Iteration & Arrays

LOOPS

`while` Loops

A while statement is like an if statement, but the body of the statement is executed repeatedly, as long as the condition remains true. The following example tests whether n is a prime number by attempting to divide it by every integer in the range 2...n - 1.

public static boolean isPrime(int n) {
    int divisor = 2;
    while (divisor < n) {
        if (n % divisor == 0) { |
            return false;
        }
        divisor++;
    }
    return true;
}

Here's how the loop executes.

When Java reaches this while loop, it tests whether the loop condition divisor < n is true.
If divisor < n, Java executes the loop body {in braces}.
When Java finishes the loop body (i.e. after executing divisor++), it tests again whether divisor < n is true.
If it's still true, Java jumps back up to the beginning of the loop body and executes it again.
If Java tests the loop condition and finds that divisor < n is false, Java continues execution from the next line of code after the loop body.
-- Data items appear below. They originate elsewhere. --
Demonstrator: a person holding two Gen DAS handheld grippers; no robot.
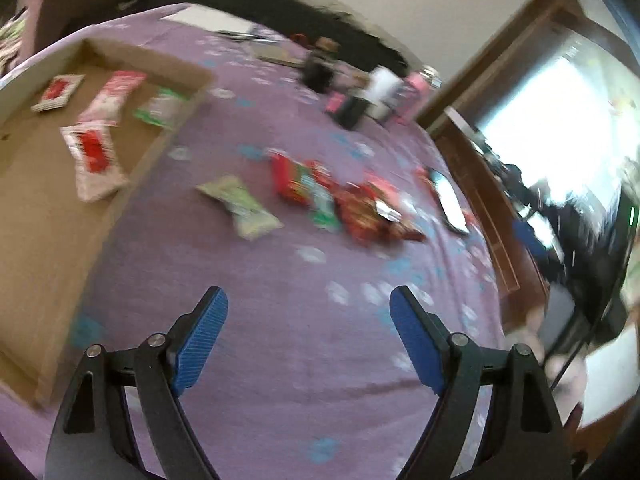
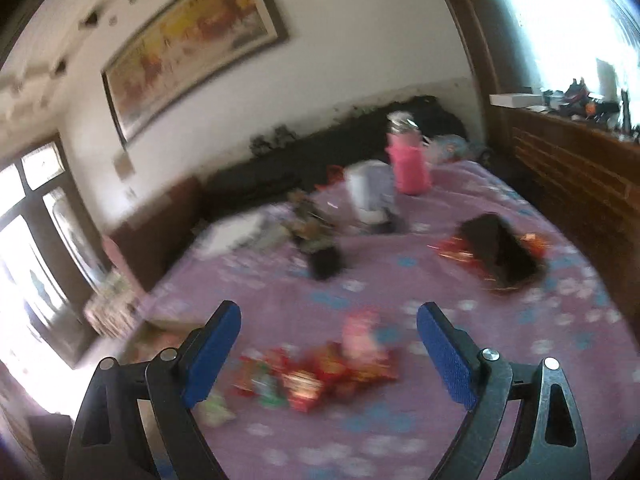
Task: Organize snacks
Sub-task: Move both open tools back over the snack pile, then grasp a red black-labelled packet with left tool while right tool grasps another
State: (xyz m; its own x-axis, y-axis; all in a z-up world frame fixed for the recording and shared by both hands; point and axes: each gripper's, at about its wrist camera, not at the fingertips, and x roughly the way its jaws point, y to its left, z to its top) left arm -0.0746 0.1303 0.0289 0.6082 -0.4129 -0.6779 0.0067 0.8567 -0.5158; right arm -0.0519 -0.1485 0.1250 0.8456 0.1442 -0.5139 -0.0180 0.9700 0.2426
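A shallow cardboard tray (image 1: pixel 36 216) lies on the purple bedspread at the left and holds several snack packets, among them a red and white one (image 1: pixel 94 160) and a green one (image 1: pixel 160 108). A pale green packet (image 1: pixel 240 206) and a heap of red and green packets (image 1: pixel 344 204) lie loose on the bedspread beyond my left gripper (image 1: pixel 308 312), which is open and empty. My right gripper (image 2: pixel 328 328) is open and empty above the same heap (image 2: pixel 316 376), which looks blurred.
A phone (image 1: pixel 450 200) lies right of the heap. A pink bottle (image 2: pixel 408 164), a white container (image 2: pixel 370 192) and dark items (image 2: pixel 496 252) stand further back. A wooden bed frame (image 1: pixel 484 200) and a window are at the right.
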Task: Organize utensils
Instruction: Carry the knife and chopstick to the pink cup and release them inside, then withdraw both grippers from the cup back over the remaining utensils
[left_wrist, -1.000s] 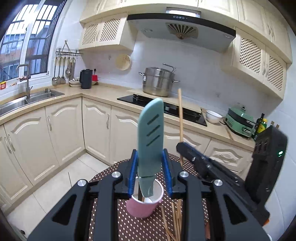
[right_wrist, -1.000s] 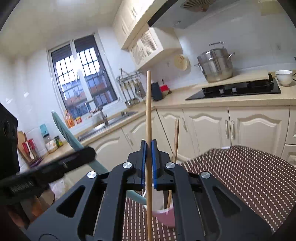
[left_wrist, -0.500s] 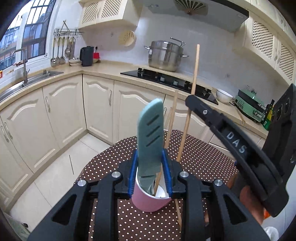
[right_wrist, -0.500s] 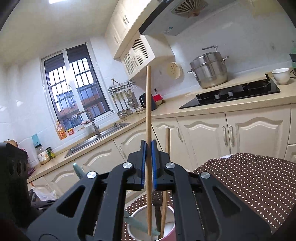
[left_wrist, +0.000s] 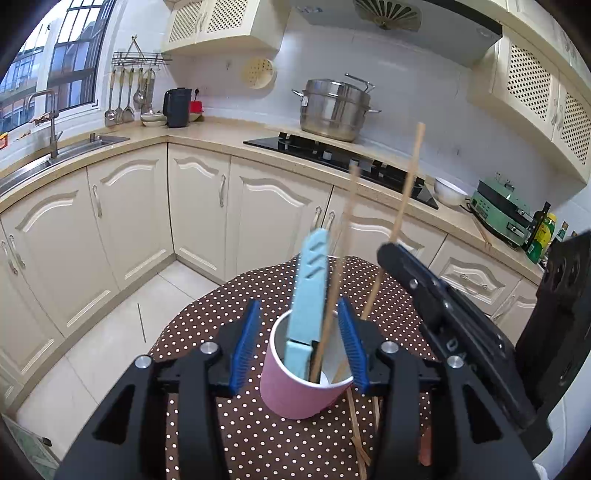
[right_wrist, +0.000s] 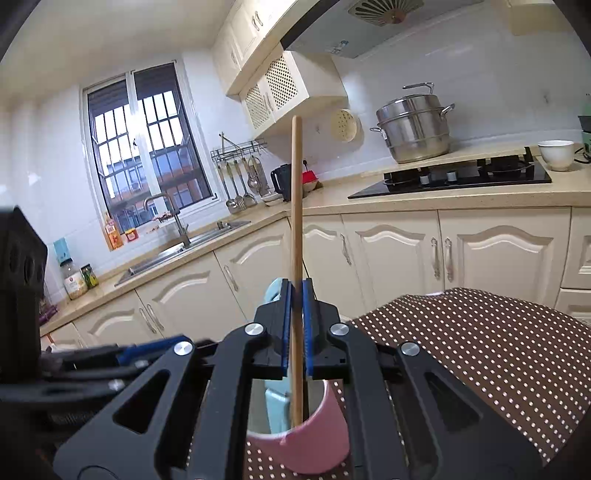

An iteration is a pass through the loop body. In this example, if n is 2 or less, the loop body won't iterate even once.

`for` Loops

for loops are a convenient shorthand that can be used to write some while loops in a more compact way. The following for loop is equivalent to the following while loop.

1
2
3

for (initialize; condition; next) {
    statement
}

initialize;
while (condition) {
    statements;
    next;
}

By convention, the initialize and next are both expressions that affect a variable that changes every loop iteration and is central to the test. Most commonly, for statements are used to iterate while advancing an index variable over a fixed range of values. isPrime can be rewritten thus:

public static boolean isPrime(int n) {
    for (int divisor = 2; divisor < n; divisor++) {
        if (n % divisor == 0) {
            return false;
        }
    }
    return true;
}

A common mistake among beginning Java and C programmers is to get the condition wrong and do one loop iteration too few. For example, suppose you want to print all the prime numbers in the range 2...n.

public static void printPrimes(int n) {
    int i;
    for (i = 2; i < n; i++) { // ERROR!!! Condition should be i <= n.
        if (isPrime(i)) {
            System.out.print(" " + i);
        }
    }
}

Suppose we correct this method so the loop condition is i <= n. Think carefully: what is the value of i when the printPrimes method ends?

We'll come back to iteration, but first let's investigate something more interesting to iterate on.

ARRAYS

An array is an object consisting of a numbered list of variables, each of which is a primitive type or a reference to another object. The variables in an array are always indexed from zero in increments of one. For example, here is an array of characters.

array

Like any object, an array is only useful if we can reference it, usually through some reference variable like c above. We declare c thusly:

1	char[] c; // Reference to an array (of any length) of characters.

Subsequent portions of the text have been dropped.